Ese asunto de las promesas

Prometer algo es un tema peligroso en el que se juega con las expectativas de quien promete y con las de quien recibe la promesa. Se promete con la convicción y la fuerza del momento, pero nadie garantiza que esas mismas fuerzas nos acompañarán al momento de cumplir lo prometido. Hay mucha letra menuda que por la emoción del momento nos negamos a leer, porque cuando se promete va detrás el logro de un objetivo que nos ciega y evita que atendamos las variables que pueden afectar nuestro camino.

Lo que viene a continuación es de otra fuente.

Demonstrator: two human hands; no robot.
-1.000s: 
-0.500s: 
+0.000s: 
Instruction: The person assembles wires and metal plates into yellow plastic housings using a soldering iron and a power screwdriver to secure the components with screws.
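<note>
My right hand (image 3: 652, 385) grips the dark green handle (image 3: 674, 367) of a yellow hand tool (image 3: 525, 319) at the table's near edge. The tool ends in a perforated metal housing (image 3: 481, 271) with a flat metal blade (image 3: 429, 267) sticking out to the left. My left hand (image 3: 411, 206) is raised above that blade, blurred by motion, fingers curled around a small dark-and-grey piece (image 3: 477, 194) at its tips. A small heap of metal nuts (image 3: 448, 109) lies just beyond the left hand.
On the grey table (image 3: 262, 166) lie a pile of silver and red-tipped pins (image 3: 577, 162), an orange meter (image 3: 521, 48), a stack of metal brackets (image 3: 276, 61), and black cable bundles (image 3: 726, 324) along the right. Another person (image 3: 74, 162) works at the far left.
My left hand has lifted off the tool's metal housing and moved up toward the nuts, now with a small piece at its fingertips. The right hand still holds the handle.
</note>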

Se promete en función de un futuro con la emoción y las circunstancias que tenemos en el presente; pero es bien claro que emociones y circunstancias cambian. Embargamos en una hipoteca abierta nuestras disposiciones futuras con el consabido riesgo de quedar mal y, dependiendo del cobrador —hay unos cobradores terribles—, cargaremos con el sino de ser incumplidos por el resto de nuestras vidas.

Se me ocurre que eso de estar prometiendo —o prometiéndonos— debe ser algo que no tenga más alcance que el de un día, por salud propia y por la ajena. Un día, tal vez, es lo que podemos controlar y eso si estamos atentos; el resto hace parte de la ilusión[1]. Y no es que no debamos ilusionarnos—qué sería del hombre sin la ilusión[2]—, sino que las promesas sin mesura se transforman en cadenas que nos amarran y crean un “debe” arbitrario y bochornoso.

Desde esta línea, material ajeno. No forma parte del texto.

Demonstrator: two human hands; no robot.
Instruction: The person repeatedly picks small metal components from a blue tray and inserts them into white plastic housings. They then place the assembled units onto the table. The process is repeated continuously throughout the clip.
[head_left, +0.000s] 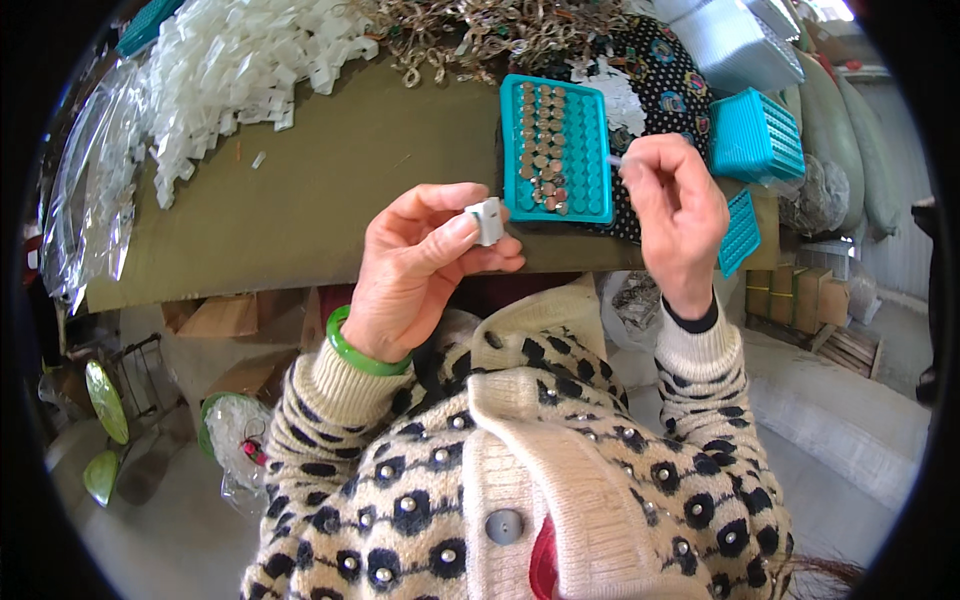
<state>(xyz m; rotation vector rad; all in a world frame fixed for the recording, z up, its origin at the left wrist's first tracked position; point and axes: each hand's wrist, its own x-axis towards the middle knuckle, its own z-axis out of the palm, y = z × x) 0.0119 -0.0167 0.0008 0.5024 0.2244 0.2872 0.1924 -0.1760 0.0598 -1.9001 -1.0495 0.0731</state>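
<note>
My left hand (405, 265), with a green bangle (365, 350) at its wrist, pinches a small white plastic piece (488, 222) between thumb and fingers. Above the table's right part, my right hand (680, 210) is closed in a pinch. A thin pale sliver (613, 160) sticks out from its fingertips, too small to name. Between and beyond the two hands lies a teal tray (508, 185) with rows of round pockets. Small round metallic pieces (543, 130) fill its left and middle rows, while pockets on the right side show bare teal.
White plastic pieces (240, 65) are heaped at the far left beside clear plastic film (85, 180). Tangled metallic parts (490, 35) lie at the back. Stacked teal trays (757, 138) stand at the right, and another teal tray (740, 232) rests at the table's (260, 240) right edge.
</note>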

También se me ocurre que la fórmula para sostener una promesa más allá de un día, y que además nos permite ser libres ante el riesgo de incumplimiento, es la sensatez de afirmar: “haré todo lo posible”, obviamente demostrando que se está haciendo; así no habrá dudas del compromiso que es lo que finalmente haría enojar a los acreedores —incluyéndonos a nosotros mismos ante nuestros propios incumplimientos—.



[1] Como espejismo.

[2] Como esperanza y anhelo.

Por si las dudas,
estoy hablando de promesas veniales, de esas que no tienen la intención de convencer a nadie con la idea de dañarlo decididamente.